EXERCISE BRIEF: The entries follow. Copy every line in which "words" appears.

WORKING DATA:
□ □ □ □ □
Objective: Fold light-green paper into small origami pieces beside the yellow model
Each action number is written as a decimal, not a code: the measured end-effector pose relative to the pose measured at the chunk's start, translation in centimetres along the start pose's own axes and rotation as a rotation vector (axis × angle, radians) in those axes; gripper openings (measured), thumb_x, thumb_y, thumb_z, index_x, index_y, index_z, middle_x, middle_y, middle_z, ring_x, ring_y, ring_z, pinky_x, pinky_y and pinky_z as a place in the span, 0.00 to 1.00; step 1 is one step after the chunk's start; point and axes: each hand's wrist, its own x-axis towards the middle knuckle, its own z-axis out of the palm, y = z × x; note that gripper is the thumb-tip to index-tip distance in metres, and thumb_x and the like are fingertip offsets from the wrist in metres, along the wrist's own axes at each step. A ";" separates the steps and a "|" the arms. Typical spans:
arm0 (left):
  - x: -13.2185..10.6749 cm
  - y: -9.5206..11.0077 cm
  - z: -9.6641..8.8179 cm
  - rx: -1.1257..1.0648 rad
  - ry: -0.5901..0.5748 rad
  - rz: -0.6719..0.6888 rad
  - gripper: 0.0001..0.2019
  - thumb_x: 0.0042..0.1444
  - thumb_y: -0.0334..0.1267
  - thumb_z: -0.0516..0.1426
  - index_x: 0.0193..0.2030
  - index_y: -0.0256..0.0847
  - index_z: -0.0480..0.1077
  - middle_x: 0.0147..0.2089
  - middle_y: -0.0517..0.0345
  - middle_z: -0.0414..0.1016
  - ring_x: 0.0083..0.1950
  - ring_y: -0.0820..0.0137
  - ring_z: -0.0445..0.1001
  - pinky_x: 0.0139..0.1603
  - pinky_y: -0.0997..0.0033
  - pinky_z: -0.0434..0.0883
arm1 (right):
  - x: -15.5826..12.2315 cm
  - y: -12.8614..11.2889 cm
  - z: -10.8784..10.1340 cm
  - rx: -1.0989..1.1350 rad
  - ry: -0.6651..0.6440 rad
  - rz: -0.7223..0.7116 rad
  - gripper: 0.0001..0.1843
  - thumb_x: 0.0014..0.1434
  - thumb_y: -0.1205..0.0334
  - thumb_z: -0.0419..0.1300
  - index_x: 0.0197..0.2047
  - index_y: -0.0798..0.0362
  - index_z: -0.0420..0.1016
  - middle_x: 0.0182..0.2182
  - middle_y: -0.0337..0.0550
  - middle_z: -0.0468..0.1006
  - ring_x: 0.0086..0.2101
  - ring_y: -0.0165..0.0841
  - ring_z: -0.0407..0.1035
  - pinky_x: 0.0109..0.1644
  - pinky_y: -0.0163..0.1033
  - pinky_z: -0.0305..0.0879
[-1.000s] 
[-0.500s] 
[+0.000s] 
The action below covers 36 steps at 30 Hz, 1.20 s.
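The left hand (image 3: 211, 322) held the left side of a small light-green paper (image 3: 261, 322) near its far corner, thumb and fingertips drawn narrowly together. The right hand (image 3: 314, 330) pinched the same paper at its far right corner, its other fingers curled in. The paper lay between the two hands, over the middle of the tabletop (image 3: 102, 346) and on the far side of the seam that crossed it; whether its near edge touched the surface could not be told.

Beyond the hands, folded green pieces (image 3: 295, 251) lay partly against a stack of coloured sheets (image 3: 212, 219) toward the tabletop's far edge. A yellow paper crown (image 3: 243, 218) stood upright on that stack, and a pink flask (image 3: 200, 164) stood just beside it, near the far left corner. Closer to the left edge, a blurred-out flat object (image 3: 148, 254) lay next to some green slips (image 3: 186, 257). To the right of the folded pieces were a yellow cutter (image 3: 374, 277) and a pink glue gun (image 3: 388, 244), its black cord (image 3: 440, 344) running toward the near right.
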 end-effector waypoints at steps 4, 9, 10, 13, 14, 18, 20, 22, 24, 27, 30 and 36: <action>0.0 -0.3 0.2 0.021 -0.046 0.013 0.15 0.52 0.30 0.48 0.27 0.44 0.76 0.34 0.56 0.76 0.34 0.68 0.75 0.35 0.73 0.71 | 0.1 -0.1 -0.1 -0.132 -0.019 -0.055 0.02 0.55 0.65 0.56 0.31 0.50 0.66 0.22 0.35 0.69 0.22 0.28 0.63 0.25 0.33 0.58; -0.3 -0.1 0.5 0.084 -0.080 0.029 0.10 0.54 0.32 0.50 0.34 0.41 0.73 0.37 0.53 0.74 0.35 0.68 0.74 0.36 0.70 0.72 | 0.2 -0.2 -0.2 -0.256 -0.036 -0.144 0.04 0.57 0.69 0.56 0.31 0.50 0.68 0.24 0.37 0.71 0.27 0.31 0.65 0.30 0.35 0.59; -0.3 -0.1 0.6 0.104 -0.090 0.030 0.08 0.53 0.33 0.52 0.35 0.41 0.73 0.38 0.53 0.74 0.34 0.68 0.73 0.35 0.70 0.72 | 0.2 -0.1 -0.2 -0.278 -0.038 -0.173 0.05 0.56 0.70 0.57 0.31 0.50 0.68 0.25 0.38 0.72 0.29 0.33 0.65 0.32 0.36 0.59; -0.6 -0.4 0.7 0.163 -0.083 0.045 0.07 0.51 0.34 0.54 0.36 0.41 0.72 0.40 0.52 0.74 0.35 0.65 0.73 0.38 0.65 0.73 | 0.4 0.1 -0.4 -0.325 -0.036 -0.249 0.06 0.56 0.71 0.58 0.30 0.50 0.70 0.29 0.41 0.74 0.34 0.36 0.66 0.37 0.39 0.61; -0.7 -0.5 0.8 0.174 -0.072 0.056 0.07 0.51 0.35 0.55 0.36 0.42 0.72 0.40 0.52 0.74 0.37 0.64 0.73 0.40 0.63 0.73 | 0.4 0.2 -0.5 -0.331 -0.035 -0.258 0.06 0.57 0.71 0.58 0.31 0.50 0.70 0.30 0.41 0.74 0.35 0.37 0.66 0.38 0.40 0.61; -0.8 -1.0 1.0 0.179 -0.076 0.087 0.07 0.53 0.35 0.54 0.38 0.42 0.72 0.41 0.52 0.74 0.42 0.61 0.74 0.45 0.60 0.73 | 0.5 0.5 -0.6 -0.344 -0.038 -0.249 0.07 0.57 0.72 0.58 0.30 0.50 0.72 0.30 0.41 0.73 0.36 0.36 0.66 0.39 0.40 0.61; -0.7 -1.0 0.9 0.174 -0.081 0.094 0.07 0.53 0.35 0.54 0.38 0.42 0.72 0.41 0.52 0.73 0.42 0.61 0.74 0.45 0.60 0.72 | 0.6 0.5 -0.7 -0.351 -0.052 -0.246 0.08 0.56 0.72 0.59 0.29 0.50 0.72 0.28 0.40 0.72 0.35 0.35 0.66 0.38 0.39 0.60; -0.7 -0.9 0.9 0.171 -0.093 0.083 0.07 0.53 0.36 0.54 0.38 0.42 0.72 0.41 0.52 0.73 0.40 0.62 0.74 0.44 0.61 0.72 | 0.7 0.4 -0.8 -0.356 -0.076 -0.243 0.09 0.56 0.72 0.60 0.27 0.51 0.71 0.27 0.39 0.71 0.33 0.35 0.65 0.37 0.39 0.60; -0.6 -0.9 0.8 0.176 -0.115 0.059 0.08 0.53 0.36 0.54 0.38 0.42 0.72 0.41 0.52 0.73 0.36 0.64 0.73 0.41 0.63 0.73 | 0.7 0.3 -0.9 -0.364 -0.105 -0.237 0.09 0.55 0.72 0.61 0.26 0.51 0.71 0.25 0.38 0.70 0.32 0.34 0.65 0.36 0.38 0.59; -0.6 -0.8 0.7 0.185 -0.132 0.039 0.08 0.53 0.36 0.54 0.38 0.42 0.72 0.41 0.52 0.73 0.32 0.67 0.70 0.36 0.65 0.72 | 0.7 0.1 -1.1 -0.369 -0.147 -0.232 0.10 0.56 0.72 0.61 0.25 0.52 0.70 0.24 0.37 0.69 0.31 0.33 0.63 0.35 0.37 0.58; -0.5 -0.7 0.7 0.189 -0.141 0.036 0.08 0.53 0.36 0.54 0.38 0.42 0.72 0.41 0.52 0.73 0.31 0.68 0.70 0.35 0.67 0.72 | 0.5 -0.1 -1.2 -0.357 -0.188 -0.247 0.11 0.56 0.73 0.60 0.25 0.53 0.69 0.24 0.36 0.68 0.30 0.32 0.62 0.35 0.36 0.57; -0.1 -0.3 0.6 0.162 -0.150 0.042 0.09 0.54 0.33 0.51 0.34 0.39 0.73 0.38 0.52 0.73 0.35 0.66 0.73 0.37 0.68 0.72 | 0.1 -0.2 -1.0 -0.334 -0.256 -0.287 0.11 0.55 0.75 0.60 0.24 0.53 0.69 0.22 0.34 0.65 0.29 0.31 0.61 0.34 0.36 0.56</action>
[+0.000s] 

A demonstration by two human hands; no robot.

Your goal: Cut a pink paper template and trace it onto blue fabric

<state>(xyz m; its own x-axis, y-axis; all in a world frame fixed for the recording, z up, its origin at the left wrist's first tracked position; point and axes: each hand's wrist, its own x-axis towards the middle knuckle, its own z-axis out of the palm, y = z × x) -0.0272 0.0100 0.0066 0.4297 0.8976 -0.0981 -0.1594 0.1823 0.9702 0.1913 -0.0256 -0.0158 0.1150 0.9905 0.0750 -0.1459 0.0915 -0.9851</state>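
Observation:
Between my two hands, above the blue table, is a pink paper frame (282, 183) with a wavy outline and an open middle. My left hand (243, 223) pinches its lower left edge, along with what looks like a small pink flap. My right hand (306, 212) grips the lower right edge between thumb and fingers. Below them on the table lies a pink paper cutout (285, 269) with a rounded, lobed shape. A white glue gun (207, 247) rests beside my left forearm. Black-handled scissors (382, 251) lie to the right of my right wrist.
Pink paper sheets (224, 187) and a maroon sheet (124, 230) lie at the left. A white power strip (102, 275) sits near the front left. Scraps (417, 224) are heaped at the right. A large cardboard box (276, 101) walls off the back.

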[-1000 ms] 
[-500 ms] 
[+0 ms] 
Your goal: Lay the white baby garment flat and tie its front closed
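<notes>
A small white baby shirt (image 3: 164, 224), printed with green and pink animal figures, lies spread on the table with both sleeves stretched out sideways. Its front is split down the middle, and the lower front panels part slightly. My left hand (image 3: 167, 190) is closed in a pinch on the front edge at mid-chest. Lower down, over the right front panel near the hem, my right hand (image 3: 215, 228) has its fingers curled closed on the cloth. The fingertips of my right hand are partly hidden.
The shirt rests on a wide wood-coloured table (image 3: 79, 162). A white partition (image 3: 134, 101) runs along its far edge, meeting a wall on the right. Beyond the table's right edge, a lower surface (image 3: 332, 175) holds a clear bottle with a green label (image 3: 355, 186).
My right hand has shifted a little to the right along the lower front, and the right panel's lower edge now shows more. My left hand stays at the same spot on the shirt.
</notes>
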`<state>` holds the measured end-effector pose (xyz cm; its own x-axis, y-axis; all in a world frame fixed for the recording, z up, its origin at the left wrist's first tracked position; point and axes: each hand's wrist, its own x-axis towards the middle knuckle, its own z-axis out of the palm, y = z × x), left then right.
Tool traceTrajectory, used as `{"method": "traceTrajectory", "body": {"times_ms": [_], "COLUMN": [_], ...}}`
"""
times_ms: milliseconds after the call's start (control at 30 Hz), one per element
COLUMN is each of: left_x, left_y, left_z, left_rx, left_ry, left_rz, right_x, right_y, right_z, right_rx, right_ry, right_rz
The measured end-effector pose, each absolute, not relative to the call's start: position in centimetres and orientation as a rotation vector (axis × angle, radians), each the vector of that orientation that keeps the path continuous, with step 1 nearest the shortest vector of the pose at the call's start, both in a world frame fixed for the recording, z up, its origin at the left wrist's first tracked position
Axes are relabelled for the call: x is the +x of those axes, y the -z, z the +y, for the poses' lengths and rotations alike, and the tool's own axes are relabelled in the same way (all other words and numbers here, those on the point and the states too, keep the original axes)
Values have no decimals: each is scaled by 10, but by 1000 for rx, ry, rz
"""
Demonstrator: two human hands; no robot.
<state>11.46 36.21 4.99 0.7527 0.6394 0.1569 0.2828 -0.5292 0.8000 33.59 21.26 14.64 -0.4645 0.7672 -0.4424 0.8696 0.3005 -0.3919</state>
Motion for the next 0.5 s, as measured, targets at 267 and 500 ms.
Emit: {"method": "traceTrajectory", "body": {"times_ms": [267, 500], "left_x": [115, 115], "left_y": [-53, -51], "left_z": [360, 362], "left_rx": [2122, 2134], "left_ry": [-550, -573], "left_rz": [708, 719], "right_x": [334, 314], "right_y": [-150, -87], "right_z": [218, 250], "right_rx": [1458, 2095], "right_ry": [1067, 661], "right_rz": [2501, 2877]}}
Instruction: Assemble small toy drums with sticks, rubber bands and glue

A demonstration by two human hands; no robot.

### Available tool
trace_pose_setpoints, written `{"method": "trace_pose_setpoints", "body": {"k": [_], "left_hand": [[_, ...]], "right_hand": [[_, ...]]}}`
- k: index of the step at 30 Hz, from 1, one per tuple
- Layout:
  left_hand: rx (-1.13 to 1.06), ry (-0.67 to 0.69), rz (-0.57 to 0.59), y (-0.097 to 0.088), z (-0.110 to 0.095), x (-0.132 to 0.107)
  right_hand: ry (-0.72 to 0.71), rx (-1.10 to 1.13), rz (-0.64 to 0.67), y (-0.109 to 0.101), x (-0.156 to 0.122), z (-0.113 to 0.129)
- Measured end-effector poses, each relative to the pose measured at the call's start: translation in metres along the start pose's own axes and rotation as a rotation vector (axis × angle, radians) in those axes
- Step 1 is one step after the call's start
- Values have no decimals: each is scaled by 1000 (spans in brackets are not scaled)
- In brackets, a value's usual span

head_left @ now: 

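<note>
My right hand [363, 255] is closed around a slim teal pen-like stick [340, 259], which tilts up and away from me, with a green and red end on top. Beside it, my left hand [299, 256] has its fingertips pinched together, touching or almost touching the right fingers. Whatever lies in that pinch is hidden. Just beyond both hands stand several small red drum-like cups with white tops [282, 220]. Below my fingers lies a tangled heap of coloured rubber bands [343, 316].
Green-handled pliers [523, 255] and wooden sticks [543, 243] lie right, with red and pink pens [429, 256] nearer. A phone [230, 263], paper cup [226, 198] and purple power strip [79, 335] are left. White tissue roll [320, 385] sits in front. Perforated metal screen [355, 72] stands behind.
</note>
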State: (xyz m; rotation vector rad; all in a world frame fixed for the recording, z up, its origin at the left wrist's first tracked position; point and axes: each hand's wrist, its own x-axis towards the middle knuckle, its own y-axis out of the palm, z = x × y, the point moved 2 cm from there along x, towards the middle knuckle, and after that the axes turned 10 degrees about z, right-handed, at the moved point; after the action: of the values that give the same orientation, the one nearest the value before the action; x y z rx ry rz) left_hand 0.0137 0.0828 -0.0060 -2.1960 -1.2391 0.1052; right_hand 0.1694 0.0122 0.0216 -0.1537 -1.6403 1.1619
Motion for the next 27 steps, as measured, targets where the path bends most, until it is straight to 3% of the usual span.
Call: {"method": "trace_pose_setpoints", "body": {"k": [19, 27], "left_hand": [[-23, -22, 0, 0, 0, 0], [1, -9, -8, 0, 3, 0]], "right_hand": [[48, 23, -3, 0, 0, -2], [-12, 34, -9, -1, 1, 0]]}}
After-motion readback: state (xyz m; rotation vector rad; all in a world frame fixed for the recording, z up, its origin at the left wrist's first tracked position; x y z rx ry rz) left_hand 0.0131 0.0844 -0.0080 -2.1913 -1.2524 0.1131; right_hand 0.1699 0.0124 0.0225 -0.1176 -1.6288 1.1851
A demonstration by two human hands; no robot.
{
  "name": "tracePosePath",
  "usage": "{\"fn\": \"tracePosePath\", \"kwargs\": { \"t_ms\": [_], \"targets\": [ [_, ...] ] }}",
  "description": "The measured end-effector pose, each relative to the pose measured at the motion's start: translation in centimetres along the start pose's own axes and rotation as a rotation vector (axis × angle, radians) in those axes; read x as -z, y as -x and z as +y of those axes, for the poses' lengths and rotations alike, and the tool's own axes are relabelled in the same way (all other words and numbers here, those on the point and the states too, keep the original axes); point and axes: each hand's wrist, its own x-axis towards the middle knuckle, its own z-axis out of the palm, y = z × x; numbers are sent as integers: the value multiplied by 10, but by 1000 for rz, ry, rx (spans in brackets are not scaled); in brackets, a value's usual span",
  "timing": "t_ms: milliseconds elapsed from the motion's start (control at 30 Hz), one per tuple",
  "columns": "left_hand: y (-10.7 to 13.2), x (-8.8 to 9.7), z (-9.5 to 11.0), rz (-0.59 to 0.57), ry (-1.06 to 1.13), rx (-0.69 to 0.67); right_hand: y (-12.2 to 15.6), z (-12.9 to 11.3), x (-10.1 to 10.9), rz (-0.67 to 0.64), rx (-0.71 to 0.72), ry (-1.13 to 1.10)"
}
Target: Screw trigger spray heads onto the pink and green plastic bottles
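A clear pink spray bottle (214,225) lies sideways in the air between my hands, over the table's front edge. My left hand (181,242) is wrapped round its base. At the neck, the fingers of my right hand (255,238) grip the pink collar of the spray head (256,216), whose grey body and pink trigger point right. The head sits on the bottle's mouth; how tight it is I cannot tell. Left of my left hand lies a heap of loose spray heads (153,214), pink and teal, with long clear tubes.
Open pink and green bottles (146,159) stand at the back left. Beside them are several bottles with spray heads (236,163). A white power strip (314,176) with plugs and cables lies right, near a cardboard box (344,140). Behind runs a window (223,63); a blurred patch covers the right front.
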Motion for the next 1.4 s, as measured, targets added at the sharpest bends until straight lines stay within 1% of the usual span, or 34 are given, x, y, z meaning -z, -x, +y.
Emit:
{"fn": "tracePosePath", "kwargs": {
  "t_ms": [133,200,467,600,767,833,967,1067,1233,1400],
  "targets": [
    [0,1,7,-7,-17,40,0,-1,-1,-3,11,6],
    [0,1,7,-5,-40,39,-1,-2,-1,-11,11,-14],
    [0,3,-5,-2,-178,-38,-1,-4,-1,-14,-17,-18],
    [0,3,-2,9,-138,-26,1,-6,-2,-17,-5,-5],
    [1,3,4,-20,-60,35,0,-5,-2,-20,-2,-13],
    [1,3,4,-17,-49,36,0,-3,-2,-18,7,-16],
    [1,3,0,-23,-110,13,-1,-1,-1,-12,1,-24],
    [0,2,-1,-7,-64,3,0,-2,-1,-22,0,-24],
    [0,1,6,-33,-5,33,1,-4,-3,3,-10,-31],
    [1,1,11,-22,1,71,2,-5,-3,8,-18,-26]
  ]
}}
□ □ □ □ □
EXPECTED ANSWER:
Axes are relabelled for the call: x is the +x of those axes, y the -z, z the +y, for the poses' lengths and rotations alike, and the tool's own axes are relabelled in the same way (all other words and numbers here, those on the point and the states too, keep the original axes)
  "description": "The measured end-effector pose, each relative to the pose measured at the motion's start: translation in centimetres along the start pose's own axes and rotation as a rotation vector (axis × angle, radians) in those axes; read x as -z, y as -x and z as +y of those axes, for the poses' lengths and rotations alike, and the tool's own axes are relabelled in the same way (all other words and numbers here, those on the point and the states too, keep the original axes); point and axes: each hand's wrist, its own x-axis towards the middle knuckle, its own z-axis out of the palm, y = z × x; numbers are sent as integers: the value multiplied by 10, but by 1000 for rz, ry, rx (spans in brackets are not scaled); in brackets, a value's usual span",

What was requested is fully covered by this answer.